Viburnums have finished blooming this season, but they will continue making landscapes attractive well into the winter. A good plant is interesting even when it is not in bloom, and many viburnums provide great fall foliage, attractive branching habits and winter berries.

They are a well-traveled species: Many are native to the Northeast, others come from Asia or Europe. And several are common in the Maine woods. Some natives I rarely see in the wild, but during a recent fishing trip in western Maine, nannyberries, or viburnum lentago, were growing and blooming prolifically. I also saw viburnum alnifolium, or hobblebush, growing as an understory plant along the rivers.

When Nancy and I bought our first dozen shrubs the year after we had our home built in 1975, two of them were viburnums: viburnum opulus trilobum or highbush cranberry, a native, and viburnum opulus “sterilis” that now has the new name “roseum” even though the blossoms are white. (Its common name is European snowball viburnum or snowball bush.)

Viburnums have just one disadvantage – a pest called the viburnum leaf beetle (VLB), which has become well established in the Eastern United States and has even made it to the West Coast. It was first noticed in Ontario, Canada, in 1947; by 1978 breeding colonies had established themselves there. It showed up in Maine in 1994.

The beetle eats viburnum leaves during both its larvae stage, usually late April through May, and its adult stage, in July and August, according to an online pamphlet from Cornell University in New York. The pests – their botanical name is Pyrrhalta viburni – can strip all the leaves from a viburnum in a single season. Several years of that will kill the plant.

The two viburnums we planted in 1976 were attacked and defoliated for several years in the late 1990s, and one spring they did not leaf out at all. We removed them and replaced them with a rhododendron on one end of the house and a PeeGee hydrangea at the other. The garden evolved.


A few years later, though, snowball viburnum blossoms appeared right where the original snowball bush had died. Apparently there was enough life in the roots for the plant to resprout, and it says something about my powers of observation that I didn’t notice the reborn plant until it was in full bloom with its big white blooms the size of snowballs. That snowball continued blossoming every year until this year, when it was again decimated by VLB. I cut it to the ground as part of our cleanup before we opened our garden for a tour.
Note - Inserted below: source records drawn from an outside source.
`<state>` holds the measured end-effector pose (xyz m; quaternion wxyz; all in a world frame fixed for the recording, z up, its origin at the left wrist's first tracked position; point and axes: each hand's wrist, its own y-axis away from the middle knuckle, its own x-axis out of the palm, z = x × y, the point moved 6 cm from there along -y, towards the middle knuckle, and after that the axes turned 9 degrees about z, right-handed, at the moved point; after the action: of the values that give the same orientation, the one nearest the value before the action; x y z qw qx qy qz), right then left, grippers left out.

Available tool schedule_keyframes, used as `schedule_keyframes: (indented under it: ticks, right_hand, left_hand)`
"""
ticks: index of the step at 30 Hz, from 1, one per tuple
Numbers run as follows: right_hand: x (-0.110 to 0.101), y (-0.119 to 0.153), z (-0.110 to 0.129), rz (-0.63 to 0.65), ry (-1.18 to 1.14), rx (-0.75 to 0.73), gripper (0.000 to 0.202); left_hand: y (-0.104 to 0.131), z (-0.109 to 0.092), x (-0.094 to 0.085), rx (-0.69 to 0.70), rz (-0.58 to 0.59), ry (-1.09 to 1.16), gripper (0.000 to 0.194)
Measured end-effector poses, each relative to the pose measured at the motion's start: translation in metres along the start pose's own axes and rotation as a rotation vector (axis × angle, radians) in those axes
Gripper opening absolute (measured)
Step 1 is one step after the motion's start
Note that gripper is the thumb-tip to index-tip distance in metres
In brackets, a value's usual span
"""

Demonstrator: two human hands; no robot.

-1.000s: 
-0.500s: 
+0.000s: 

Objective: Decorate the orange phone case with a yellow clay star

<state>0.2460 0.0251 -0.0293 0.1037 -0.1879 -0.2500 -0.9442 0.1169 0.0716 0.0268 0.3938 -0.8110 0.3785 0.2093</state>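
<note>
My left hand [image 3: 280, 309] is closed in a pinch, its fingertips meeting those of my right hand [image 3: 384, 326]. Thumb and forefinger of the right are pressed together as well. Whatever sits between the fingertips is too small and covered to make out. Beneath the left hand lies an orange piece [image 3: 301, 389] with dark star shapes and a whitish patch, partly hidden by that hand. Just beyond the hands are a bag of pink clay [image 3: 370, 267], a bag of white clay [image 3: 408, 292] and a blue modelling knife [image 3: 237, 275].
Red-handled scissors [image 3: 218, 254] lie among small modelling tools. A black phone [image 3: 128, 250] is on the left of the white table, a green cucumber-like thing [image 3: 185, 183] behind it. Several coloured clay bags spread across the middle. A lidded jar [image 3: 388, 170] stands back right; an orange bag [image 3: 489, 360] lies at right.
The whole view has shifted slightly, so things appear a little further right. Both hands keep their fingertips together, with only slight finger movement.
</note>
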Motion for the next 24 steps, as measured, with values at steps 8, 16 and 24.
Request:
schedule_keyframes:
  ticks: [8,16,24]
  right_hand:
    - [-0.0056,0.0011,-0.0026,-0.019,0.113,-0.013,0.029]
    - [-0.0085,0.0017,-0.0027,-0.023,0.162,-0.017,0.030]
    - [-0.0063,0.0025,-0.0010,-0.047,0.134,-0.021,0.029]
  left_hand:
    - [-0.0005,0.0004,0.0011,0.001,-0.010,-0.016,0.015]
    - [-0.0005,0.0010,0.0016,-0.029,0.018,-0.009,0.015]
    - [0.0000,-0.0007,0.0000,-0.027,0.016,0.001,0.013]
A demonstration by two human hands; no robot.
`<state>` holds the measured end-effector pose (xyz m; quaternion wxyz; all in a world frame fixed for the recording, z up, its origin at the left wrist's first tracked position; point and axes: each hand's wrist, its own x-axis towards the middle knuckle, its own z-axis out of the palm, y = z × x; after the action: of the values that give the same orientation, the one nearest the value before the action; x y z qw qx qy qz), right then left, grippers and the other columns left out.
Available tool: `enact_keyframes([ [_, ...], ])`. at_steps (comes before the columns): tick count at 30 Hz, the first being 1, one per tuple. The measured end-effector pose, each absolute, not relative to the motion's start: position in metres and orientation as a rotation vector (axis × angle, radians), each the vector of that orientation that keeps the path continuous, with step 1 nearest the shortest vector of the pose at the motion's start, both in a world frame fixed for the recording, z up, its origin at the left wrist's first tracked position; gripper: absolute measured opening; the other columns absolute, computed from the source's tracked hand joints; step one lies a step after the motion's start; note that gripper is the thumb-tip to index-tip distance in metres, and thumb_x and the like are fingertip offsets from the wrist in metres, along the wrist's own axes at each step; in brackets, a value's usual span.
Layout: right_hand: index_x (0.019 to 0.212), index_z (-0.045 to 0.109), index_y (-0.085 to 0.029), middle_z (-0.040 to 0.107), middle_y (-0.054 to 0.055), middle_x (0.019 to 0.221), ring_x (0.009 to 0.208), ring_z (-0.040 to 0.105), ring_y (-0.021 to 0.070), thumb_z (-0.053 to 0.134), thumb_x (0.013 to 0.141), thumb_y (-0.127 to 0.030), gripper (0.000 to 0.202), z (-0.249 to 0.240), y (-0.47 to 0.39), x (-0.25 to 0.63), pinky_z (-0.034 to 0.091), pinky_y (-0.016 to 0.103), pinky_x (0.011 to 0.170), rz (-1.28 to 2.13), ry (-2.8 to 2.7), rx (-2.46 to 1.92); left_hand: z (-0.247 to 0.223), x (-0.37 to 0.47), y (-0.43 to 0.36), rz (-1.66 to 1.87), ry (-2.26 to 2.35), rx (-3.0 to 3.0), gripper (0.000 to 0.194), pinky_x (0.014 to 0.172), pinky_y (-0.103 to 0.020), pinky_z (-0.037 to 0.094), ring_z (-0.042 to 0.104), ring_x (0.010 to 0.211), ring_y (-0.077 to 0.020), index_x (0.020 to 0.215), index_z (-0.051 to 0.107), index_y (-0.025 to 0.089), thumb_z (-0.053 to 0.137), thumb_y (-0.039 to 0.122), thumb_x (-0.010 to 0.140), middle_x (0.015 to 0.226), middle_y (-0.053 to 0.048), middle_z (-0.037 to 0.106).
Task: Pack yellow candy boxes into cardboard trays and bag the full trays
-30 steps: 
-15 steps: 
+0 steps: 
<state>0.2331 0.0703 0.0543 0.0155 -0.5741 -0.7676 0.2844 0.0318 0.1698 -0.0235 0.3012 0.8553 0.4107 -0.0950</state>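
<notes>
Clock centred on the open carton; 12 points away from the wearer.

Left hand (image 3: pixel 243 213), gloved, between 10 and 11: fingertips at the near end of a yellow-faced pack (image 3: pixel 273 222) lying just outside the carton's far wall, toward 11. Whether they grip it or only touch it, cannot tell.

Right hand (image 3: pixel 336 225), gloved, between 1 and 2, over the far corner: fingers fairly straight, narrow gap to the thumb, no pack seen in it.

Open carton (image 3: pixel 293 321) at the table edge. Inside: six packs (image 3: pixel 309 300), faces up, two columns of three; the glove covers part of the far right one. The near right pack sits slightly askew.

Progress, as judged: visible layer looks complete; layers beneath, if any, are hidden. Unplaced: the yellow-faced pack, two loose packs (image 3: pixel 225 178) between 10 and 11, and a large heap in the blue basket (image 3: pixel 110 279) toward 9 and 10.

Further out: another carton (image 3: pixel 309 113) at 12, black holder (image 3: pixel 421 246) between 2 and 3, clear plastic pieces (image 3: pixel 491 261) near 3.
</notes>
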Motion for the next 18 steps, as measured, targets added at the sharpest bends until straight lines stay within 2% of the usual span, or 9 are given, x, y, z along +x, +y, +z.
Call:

Oddly, another snowball viburnum located about 200 feet away, where Nancy and I install rescued plants, suffered no VLB damage at all.

Enough history. What should you do to grow viburnums in your own yard?

If starting fresh, plant viburnums that are VLB-resistant. As a general rule, viburnums with thicker leaves do better than ones with thinner leaves.

VLB-resistant viburnums include both native and non-native varieties, although none of the natives are listed as the most resistant, according to researchers at Cornell. The good news is that the non-native varieties are well-behaved, not at all invasive and have some attributes that you can’t get from the natives.

Natives with good resistance to the bug include V. alnifolium or hobblebush; V. cassinoides or witherod; V. lentago or nannyberry; and V. prunifolium or blackhaw.


The most resistant imports include V. carlesii or mayflower viburnum, which is wonderfully fragrant; V. plicatum or doublefile viburnum, known for its great branching habit and fall color; and V. rhytidophylloides or leatherleaf viburnum.

The doublefile viburnums, and there are several named varieties in different sizes, are the easiest to grow.

When we pick plants or shrubs for our garden, we go through a checklist: Does it have fragrance? Does it attract pests? Does it require a lot of pruning or other maintenance, and so on.

We put in a mayflower viburnum for its flowers, nice fragrance and lack of demands. We selected the doublefile viburnum because it is undemanding, too, plus it can tolerate a semi-shaded location while adding winter interest with its growth habit of vertical branches. (Most shrubs grow from a center, toward the sky. But with doublefile viburnums, the branches usually grow up a bit and then develop branches sideways, separated by about a foot and growing parallel to the ground, an unusual shape in the garden, and one that’s especially attractive when covered with snow or ice.)

If you now have or want to plant viburnums that are more VLB-susceptible, you need to take care of them. Sometime after the first frost and before April, search the plants’ branch tips. The VLB egg sacs create little bumps in a straight line along the branches. Trim out all of the tips with egg sacs, and you should be good for the year.

While there is no biocontrol that specifically targets viburnum leaf beetles, some beneficial insects – including Asian lady beetles, lacewing larvae and spined soldier bugs – will eat them. Buy these insects online at places like or

I enjoy any excuse to get outside during slightly warm March days – trimming out egg sacs definitely qualifies. All I have to do is remember to put pruning viburnums on my March to-do list.